The Green's function is given by

${\displaystyle g(x,y)=\{\begin{array}{cc}(1-y)x& 0\le x<y\\ (1-x)y& y<x\le 1\end{array}}$

or,

${\displaystyle g(x,y)=(1-y)x+(y-x)H(x-y).}$

Therefore,

${\displaystyle g_x(x,y)=(1-y)-H(x-y)+(y-x)\frac{\partial }{\partial x}[H(x-y)]=(1-y)-H(x-y)+(y-x)\delta (x-y)}$

Now,

${\displaystyle ⟨x\delta (x),\varphi ⟩=⟨\delta (x),x\varphi ⟩=(x\varphi )(0)=0}$

Hence,

${\displaystyle g_x(x,y)=(1-y)-H(x-y)}$

And,

${\displaystyle g_{xx}(x,y)=-\delta (x-y)}$

Note that the second derivative of ${\displaystyle g}$ is a delta function.

We can use this observation to arrive at a more general description of the Green's function for a particular differential equation. That is, for a ${\displaystyle n}$th order linear differential operator we would want the ${\displaystyle n}$th derivative of ${\displaystyle g(x,y)}$ to be like a delta function. Thus the ${\displaystyle (n-1)}$th derivative of ${\displaystyle g(x,y)}$ should be like a Heaviside function and all lower derivatives should be continuous.
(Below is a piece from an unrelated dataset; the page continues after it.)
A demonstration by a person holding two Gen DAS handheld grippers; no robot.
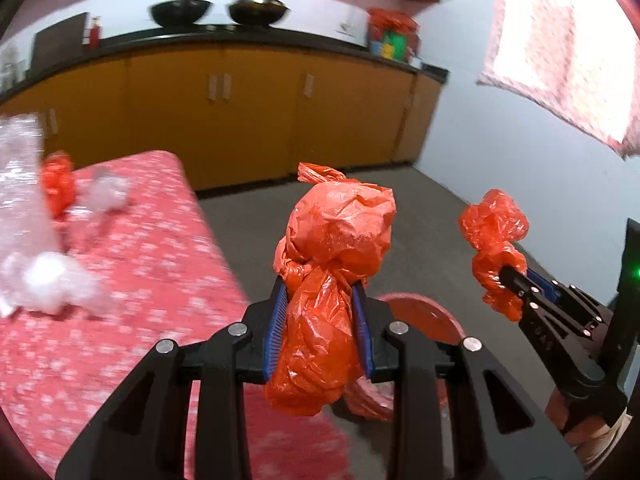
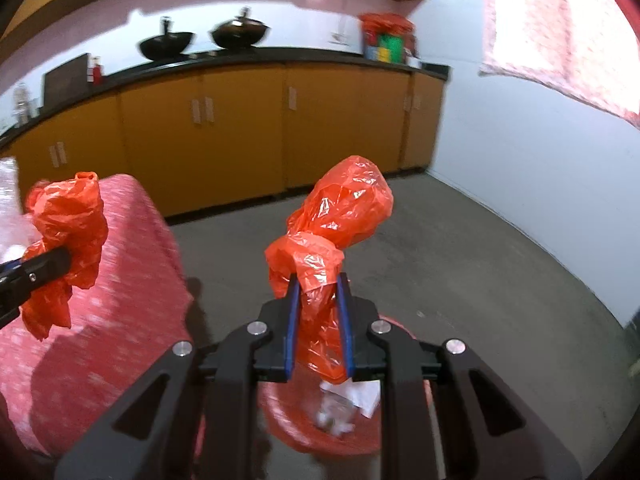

In particular, consider the operator ${\displaystyle ℒ}$ acting on ${\displaystyle g}$ such that

${\displaystyle ℒg=\delta (x-y)}$

with

${\displaystyle ℒ=a_n(x)\frac{d^n}{d{x}^n}+a_{n-1}(x)\frac{d^{(n-1)}}{d{x}^{(n-1)}}+\dots a_0(x)}$

where ${\displaystyle a_i(x)\in C^{\mathrm{\infty }}}$. If we integrate this equation across the point ${\displaystyle x=y}$ from ${\displaystyle x=y^{-1}}$ to ${\displaystyle x=y^{+}}$ we get

${\displaystyle {a_n(x)\frac{d^{n-1}g}{d{x}^{n-1}}|}_{x=y^{-}}^{x=y^{+}}={\displaystyle \underset{y^{-1}}{\overset{y^{+}}{\int }}}\delta (x)\text{d}x=1}$

This condition is called a Jump condition.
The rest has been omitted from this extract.